Wurmser met with no more success in his second attempt to relieve Mantua, whose investment the French had resumed. Again the Austrians divided their forces, and when the main enemy body had been committed to the Brenta valley, Bonaparte attacked Paul Davidovich’s troops in Tirol with greatly superior numbers, instead of falling back to Verona. Thus Wurmser found himself pursued down the Brenta to be heavily defeated at Bassano on September 8, whence he was fortunate to escape to Mantua.

Severe though the previous crisis had been, the French came closest to disaster with the actions fought around Arcole in November. The defeats in Germany, which now permitted the Austrians to send heavy reinforcements to Baron Alvinczy in the Italian theatre, had depressed French morale. The army’s physical condition was pitiable. Its numbers were reduced by the losses of its numerous actions, arduous campaigning, and an outbreak of fever. The enthusiasm with which it had supported prolonged marching and fighting had waned at the prospect of yet another Austrian counteroffensive. Bonaparte dared not release the troops employed to contain the numerous Austrian forces in Mantua, and the division in Tirol, under Claude Henri Belgrand, comte de Vaubois, like the main French army was outnumbered. Bonaparte withdrew his force through Verona to reappear at Arcole to threaten Alvinczy’s rear and lines of communication. After four days’ indecisive and costly fighting in the marshes of the Adige, Alvinczy’s flank was turned and his army obliged to retreat. Early in the new year, Alvinczy returned to the attack, descending the Adige while Giovanni di Provera advanced on Mantua. Leaving a defensive screen to check Provera, Bonaparte concentrated all his remaining troops to rout Alvinczy at Rivoli on January 14, 1797. He then promptly regrouped the bulk of his forces to attack Provera, who had reached Mantua. Overwhelmed by Bonaparte’s converging forces, Provera was obliged to capitulate on January 16, and Mantua surrendered on February 2.

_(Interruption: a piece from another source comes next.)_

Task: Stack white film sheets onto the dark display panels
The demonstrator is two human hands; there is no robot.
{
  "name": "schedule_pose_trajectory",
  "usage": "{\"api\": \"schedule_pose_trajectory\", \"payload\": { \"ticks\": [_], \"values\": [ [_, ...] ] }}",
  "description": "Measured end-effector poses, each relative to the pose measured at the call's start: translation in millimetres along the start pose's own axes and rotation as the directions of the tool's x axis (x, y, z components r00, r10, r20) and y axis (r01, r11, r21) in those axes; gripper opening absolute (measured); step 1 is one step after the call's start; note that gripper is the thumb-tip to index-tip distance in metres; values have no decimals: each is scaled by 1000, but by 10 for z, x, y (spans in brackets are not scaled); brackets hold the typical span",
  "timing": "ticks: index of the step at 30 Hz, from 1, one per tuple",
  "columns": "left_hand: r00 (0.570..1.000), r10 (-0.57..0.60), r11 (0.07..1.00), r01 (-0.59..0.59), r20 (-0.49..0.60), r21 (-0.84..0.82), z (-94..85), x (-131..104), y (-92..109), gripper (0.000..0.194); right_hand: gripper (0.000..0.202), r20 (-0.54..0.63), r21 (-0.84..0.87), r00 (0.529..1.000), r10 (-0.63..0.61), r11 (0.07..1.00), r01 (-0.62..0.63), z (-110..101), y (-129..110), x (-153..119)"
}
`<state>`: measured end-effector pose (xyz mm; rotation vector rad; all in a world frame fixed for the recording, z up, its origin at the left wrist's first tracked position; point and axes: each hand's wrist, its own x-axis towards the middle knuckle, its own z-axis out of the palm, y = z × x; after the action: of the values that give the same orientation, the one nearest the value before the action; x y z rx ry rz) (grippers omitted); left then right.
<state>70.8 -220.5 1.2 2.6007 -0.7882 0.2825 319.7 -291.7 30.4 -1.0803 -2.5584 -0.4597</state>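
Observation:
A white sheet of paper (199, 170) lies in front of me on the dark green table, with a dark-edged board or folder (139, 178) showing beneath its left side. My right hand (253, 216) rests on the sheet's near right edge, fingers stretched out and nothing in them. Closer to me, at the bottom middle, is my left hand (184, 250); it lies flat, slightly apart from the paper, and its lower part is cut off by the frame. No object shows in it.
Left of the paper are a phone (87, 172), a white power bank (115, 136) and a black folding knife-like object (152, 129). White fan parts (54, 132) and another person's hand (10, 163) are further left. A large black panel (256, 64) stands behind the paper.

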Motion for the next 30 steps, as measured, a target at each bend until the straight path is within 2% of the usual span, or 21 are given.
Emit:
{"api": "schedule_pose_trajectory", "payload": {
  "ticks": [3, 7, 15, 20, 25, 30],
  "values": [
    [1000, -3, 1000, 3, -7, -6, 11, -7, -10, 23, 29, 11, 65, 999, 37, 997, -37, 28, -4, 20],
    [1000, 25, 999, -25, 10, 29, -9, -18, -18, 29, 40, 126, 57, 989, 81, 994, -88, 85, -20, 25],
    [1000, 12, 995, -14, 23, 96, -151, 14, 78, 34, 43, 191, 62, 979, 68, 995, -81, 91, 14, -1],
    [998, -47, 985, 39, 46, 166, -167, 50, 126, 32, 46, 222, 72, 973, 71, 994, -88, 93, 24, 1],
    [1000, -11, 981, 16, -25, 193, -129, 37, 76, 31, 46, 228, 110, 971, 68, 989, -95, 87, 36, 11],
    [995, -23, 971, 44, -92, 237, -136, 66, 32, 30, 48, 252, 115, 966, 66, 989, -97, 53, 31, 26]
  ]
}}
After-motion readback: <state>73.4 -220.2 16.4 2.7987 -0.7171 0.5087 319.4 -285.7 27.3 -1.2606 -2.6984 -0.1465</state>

The conclusion of Bonaparte’s first campaign in Italy was no less swift and eventful than its earlier course. A fortnight’s campaign was sufficient to reduce the ill-prepared Papal States. By the Peace of Tolentino (February 19, 1797), Pope Pius VI abandoned his claim to Avignon and consented to pay an indemnity, to hand over works of art, and to cede Romagna and the legations of Bologna and Ferrara. These territories, together with Austrian Lombardy and the duchy of Modena, the ruler of which Bonaparte deposed, were to be formed into the Cisalpine Republic. The new state was to be completely under French control and to undergo the reforms of the Revolution. On March 20 Bonaparte began a short and final offensive against the Archduke Charles, who had been transferred from the Rhine front to take Alvinczy’s place. Charles retreated northeastward and at Judenburg in Styria, on April 7, Bonaparte signed armistice preliminaries. On April 18 at Leoben, two days’ march from Vienna, without any authorization from the Directory, he ratified the armistice and signed the peace preliminaries. Meanwhile a quarrel was being picked with the Venetians, whose ancient republic was replaced by a democratic regime in May.